Quell is a battery operated device that relieves pain by delivering a small current of electricity to the body.

It looks like a powder compact and is worn strapped to the calf — that’s the best spot for Quell to work its magic, even if the wearer is aching elsewhere, because of how the body’s nerves are arranged. The zapping feels like a gentle vibration, according to Waltham-based NeuroMetrix.

Just going down the electroshock road is slippery.

The new version of Quell is approved by the Food and Drug Administration and has a longer battery life.  It’s also the first version that can be controlled remotely; wearers can adjust the intensity of the current and turn it on and off from an app on a smartphone.

Good thing no one ever hacks into those.

Earlier versions of Quell have been able to sense when the wearer is asleep, and power off or decrease the intensity of stimulation during that time. NeuroMetrix claims this sleep-tracking feature has become more sophisticated in the new version.

Meaning it could increase the intensity, too, right?

“There’s a link between pain and sleep — if you’re in pain you don’t sleep if you don’t sleep well you pain is worse,” said Frank McGillin, senior vice president of consumer health at NeuroMetrix.
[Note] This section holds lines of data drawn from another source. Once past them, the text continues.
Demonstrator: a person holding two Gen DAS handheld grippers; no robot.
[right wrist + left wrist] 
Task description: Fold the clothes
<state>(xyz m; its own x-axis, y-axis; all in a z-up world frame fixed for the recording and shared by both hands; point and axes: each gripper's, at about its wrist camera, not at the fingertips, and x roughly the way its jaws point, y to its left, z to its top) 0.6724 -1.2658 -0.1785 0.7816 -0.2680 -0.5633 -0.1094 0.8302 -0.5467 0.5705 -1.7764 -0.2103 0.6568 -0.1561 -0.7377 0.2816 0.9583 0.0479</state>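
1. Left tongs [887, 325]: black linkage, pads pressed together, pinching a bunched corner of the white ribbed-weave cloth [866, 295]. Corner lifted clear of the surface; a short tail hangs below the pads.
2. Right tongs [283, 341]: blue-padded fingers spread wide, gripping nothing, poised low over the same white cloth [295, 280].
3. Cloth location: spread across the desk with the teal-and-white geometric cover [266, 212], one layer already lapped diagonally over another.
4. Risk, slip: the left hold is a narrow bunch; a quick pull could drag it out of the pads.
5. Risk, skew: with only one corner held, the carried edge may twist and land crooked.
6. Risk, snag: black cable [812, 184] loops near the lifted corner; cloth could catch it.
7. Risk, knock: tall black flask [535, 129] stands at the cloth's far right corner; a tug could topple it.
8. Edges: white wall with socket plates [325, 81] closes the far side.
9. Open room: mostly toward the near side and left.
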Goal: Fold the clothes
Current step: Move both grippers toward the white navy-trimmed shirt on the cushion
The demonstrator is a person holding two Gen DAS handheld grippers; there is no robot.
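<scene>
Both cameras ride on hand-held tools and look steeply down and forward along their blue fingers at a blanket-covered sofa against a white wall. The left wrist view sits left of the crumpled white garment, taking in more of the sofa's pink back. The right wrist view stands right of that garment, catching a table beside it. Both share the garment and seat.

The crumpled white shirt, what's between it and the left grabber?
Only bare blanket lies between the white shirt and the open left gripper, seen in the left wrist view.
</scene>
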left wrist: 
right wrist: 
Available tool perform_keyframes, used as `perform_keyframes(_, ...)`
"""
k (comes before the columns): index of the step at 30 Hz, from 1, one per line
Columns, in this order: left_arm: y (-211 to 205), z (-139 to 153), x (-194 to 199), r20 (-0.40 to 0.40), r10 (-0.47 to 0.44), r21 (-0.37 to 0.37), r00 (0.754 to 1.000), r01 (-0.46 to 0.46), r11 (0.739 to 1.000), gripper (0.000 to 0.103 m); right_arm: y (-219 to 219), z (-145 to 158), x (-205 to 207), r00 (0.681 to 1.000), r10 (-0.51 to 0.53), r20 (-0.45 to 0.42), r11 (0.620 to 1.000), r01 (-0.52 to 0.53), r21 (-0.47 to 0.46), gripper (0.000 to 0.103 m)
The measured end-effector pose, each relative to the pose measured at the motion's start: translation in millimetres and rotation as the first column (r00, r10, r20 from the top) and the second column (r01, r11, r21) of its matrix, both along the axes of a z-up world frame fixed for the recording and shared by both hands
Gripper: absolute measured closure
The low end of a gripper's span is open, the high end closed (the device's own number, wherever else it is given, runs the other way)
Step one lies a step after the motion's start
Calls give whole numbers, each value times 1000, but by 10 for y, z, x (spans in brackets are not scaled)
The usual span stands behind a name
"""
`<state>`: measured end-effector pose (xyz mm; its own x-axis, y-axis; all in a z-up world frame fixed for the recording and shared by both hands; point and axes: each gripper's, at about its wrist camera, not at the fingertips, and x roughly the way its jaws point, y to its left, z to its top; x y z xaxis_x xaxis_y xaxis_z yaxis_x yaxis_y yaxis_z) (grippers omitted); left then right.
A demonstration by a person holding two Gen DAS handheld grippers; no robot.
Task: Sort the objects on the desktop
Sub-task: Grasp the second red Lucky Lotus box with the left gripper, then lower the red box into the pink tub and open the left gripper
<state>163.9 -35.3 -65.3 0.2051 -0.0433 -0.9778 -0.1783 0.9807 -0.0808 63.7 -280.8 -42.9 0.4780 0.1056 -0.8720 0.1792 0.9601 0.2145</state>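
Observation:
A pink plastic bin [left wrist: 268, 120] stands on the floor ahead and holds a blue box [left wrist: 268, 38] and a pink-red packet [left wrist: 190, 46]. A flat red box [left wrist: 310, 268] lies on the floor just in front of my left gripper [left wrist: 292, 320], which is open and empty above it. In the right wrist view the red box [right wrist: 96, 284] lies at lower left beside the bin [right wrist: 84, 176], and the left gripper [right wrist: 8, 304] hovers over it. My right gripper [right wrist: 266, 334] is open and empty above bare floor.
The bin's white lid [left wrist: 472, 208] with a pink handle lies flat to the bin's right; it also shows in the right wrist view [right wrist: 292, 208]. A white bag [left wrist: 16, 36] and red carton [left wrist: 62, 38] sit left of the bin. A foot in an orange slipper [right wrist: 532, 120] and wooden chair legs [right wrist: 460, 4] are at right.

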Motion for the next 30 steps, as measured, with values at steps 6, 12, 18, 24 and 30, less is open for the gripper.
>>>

I awake in a cold sweat screaming "Globe" every morning just before 6 a.m. 

Think there is a link?

Although the idea of strapping a shock-emitting device to your leg might sound a little weird, “transcutaneous electric nerve stimulation” is an accepted form of medical therapy. Founder Shai Gozani founded the company in 1996 with the goal of bringing people relief with a device that was smaller than previous versions and had no wires.

In August, the company described the results of a study that followed 88 people who used the Quell device to treat a variety of conditions, including arthritis, diabetes, and sciatica. Two thirds of that group reported that they decreased their dose of pain meds while using the device.

Pharmaceuticals may have to quell this threat.

The FDA approved the first version of the Quell device in 2014, and it went on sale last summer for $249. The new version will be available for sale in March. Both can be purchased without a prescription.


I must be a ma$ochi$t every morning, if you know what I mean.


"Mesh implants used to repair pelvic collapse in women will face new federal scrutiny, under rules responding to thousands of injuries reported with the problem-prone devices. The Food and Drug Administration said Monday that makers of pelvic mesh must submit new applications demonstrating the safety and effectiveness of their products. The change follows years of reports of pain, bleeding, and infection among women receiving the implants. Those complications sometimes require multiple surgeries to remove or reposition the mesh. Patients have filed tens of thousands of lawsuits against mesh manufacturers, including Johnson & Johnson, Boston Scientific, and Endo International. In 2014, Ireland-based Endo said it would pay $830 million to settle more than 20,000 personal injury lawsuits."

FDA approval didn't really help quell the queefs, did it?